Material supplied Block Start
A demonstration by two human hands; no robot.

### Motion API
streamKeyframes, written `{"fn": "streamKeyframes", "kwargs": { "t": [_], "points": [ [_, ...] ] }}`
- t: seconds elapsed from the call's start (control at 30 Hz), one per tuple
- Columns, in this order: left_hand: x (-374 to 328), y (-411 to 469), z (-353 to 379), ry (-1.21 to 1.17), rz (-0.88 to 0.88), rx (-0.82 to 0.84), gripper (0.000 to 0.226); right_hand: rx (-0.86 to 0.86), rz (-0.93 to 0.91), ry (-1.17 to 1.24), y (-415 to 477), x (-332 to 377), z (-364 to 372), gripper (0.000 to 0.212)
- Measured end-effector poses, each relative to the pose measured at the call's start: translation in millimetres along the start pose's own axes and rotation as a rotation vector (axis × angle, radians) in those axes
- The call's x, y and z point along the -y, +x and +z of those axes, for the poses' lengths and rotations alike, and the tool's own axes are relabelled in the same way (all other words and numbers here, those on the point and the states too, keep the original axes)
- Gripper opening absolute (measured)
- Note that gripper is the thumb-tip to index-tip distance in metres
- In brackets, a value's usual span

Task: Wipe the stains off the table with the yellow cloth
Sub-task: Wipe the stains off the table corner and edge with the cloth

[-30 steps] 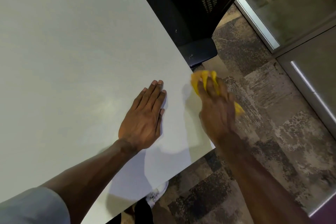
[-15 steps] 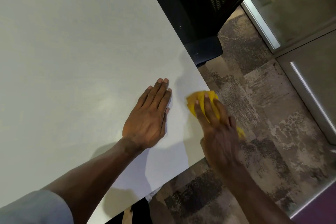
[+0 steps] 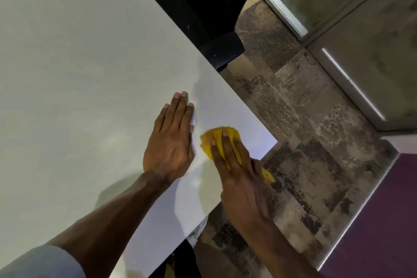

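— Head view first: what's the biggest thing we see?

— We see the white table (image 3: pixel 85 70), filling the left and middle, its near corner jutting out over the mottled carpet (image 3: pixel 300 133). Beyond its far edge stands a black mesh-backed chair (image 3: pixel 203 4).

— And our hands?

— Our left hand (image 3: pixel 170 142) lies flat on the tabletop, palm down, fingers straight and held close together, gripping nothing. A pale sleeve (image 3: pixel 42 262) shows at that arm's lower end.

— And the right one?

— Our right hand (image 3: pixel 239 178) presses down on the yellow cloth (image 3: pixel 216 140), fingers extended over it rather than curled round it. We cannot tell whether the thumb grips it.

— Where exactly is the cloth?

— It sits near the table's corner, just beside our left hand but apart from it. One end pokes out under the right hand, past the table's edge.

— Any stains?

— We cannot make any out on the surface.
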State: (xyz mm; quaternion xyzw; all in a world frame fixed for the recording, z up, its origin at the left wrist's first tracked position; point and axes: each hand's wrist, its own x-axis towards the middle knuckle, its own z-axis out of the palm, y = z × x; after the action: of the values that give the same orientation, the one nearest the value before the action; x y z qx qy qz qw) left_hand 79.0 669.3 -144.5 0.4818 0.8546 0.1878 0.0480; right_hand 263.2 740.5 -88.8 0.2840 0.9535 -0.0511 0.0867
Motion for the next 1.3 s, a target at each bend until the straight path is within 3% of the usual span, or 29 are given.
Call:
{"fn": "streamKeyframes", "kwargs": {
  "t": [0.1,0.3,0.5,0.67,0.9,1.03,1.3],
  "points": [
    [-2,0,-1,0.006,-0.005,0.005,0.058,0.035,0.160,0.010,7,-16,1,0.099],
    [0,0,0,0.002,0.014,-0.022,0.066,0.024,0.400,0.040,64,-52,-5,0.072],
    [-4,-2,-3,0.006,0.003,-0.028,0.074,0.027,0.355,0.090,-31,33,9,0.085],
    [-7,-2,-6,0.041,-0.016,0.023,0.061,0.083,0.355,0.117,-83,93,26,0.069],
    [-13,-2,-15,0.037,-0.028,0.084,0.063,0.003,0.549,0.112,-18,10,13,0.075],
    [-12,-3,-16,0.037,-0.016,0.084,0.061,-0.029,0.524,0.118,8,-26,9,0.067],
    [-14,-5,-14,0.031,-0.023,0.071,0.060,0.041,0.360,0.182,-100,107,26,0.070]
  ]
}}
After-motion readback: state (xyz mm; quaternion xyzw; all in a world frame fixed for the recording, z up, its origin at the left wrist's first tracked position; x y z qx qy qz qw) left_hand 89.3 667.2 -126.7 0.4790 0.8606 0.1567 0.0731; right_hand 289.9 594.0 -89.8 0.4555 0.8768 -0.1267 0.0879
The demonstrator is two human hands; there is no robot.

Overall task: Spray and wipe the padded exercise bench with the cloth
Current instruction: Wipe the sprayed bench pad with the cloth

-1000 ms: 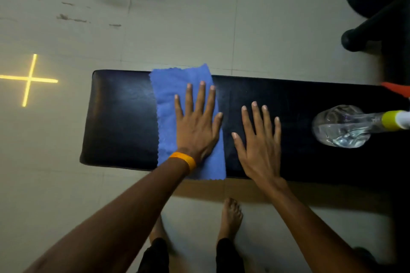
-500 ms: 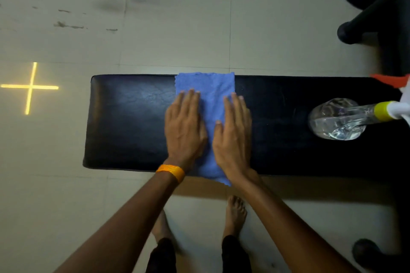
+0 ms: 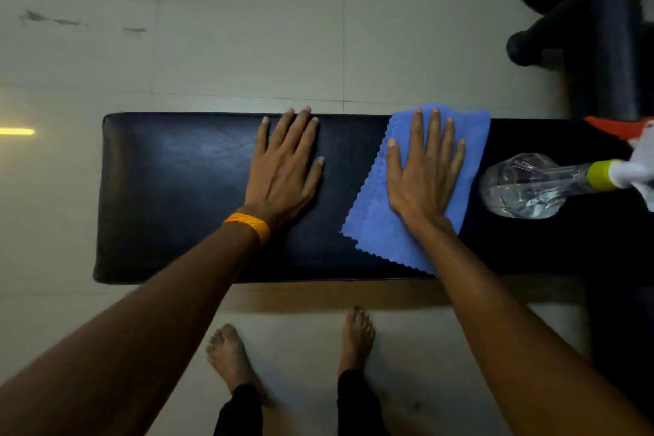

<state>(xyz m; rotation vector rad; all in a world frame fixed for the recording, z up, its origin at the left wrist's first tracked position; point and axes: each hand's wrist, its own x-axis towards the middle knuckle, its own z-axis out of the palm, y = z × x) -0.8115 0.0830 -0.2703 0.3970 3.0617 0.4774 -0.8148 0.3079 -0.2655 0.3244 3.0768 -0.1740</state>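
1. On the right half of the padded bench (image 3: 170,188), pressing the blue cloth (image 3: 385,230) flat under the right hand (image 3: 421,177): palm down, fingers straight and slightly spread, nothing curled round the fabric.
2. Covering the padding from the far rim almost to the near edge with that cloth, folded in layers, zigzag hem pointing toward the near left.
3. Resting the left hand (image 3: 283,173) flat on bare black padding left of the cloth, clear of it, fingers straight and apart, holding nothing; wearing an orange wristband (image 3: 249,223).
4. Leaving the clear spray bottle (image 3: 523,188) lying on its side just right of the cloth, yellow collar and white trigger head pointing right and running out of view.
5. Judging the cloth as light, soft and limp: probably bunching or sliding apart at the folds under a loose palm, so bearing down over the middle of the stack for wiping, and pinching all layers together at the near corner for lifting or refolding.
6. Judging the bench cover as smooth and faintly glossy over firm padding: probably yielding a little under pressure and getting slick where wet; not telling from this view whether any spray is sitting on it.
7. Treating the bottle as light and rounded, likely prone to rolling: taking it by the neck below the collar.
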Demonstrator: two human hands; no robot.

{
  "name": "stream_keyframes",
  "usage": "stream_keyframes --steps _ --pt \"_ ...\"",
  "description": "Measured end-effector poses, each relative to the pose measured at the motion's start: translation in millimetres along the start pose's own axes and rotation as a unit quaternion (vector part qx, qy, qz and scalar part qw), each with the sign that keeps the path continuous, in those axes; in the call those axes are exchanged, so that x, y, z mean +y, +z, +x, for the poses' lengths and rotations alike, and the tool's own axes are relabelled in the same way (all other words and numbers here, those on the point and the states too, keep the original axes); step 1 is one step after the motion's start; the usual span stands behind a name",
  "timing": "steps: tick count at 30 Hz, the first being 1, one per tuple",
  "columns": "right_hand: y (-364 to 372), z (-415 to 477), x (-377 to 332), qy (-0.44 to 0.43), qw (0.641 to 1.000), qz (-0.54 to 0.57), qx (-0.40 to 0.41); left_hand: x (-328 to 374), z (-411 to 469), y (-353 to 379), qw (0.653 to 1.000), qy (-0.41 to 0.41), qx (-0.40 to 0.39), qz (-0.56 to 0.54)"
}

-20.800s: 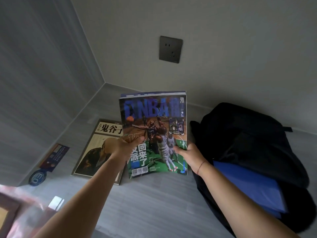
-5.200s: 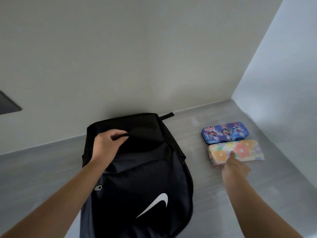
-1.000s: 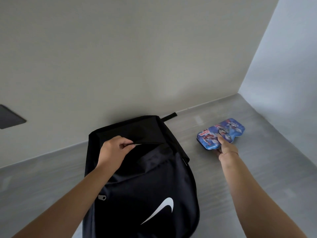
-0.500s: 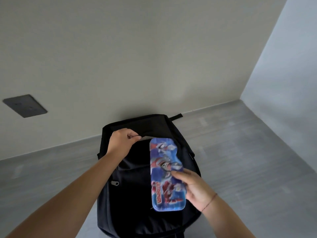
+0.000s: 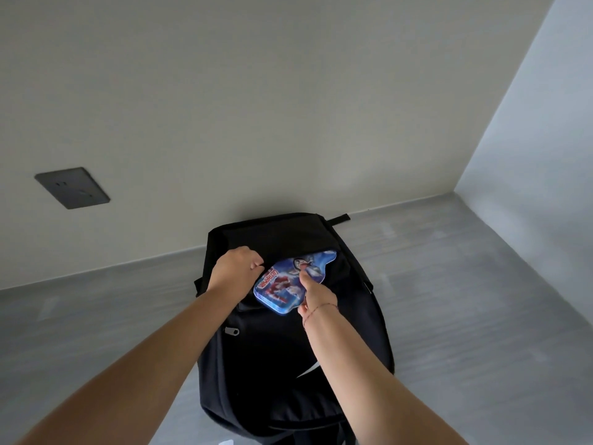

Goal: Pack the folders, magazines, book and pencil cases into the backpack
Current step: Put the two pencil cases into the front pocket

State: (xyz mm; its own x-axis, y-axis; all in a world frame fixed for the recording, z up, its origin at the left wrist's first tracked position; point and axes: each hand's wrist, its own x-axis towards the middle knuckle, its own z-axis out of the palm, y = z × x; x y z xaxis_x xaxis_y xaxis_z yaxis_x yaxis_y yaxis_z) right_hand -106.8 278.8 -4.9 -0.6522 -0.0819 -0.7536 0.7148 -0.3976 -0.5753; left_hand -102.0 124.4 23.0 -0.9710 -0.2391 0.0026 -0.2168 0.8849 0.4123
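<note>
A black backpack (image 5: 276,358) lies flat on the grey table, top end toward the wall. My left hand (image 5: 235,271) grips the edge of its front pocket opening and holds it up. My right hand (image 5: 313,295) holds a blue cartoon-printed pencil case (image 5: 285,285) by its near end, thumb on top. The case is tilted, and its far end sits at the pocket opening under the raised fabric. The floral pencil case, folders, magazines and book are not in view.
The grey table (image 5: 475,300) meets a pale wall behind the backpack and a side wall on the right. A dark wall socket (image 5: 72,187) is on the back wall at the left. A zipper pull (image 5: 231,331) shows on the backpack's left side.
My right hand picked the blue pencil case up from the table at the right, carried it over the backpack and turned it into the pocket opening. My left hand kept hold of the pocket edge.
</note>
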Motion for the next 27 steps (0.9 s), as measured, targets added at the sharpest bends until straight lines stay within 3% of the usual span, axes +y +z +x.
stream_keyframes --steps 8,10,17,22,27 --pt "-6 -4 0 0.066 0.995 -0.016 -0.079 -18 -10 -12 1.000 -0.008 -0.005 -0.015" --pt "-4 -2 -6 0.053 0.997 0.035 -0.053 -16 -13 -12 1.000 0.008 -0.002 -0.022" --pt "27 6 -2 0.032 0.997 0.050 0.046 -19 -19 -23 0.998 0.031 0.027 -0.045" --pt "55 9 2 0.033 0.998 0.056 -0.003 -22 -21 -21 0.996 0.011 0.028 -0.087" --pt "36 14 2 0.053 0.997 0.002 -0.053 -27 -19 -15 0.987 -0.027 0.012 -0.160"
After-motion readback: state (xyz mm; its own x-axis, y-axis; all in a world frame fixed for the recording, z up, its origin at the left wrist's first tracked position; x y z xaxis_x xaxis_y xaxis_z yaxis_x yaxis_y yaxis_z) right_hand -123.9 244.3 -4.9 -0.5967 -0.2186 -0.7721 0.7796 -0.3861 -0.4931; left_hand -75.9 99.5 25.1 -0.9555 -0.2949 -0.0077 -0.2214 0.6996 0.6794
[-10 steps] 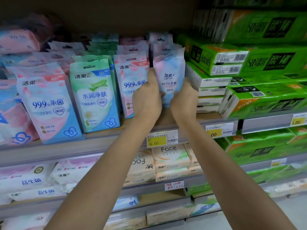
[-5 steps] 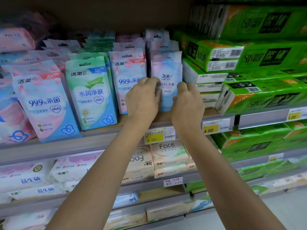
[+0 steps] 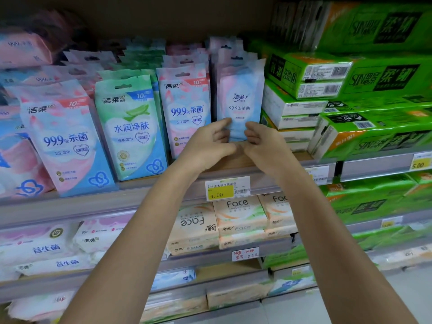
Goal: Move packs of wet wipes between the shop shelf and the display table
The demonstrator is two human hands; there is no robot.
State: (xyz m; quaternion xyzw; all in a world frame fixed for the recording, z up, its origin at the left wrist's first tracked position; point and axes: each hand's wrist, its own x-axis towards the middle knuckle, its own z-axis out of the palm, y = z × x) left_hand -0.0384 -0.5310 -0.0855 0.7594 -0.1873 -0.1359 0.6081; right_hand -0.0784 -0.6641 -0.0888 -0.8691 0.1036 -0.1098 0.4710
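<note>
The pack's bottom edge is hidden behind both hands, and the rows behind it blur together. It stands upright on the shelf, just above the left hand and right hand. Their curled fingers touch its lower corners; whether they pinch it, I cannot tell.

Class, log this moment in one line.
phase: shelving | wipes pack: upright on shelf | left hand, right hand: at pack's base, grip unclear
</note>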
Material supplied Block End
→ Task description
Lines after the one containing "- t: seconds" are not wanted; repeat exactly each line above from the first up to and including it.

→ Result for this exercise
A demonstration by two human hands; no robot.

### Motion API
streamKeyframes, written `{"fn": "streamKeyframes", "kwargs": { "t": [_], "points": [ [_, ...] ] }}`
- t: seconds elapsed from the call's start (control at 30 Hz), one per tuple

This output completes the exercise.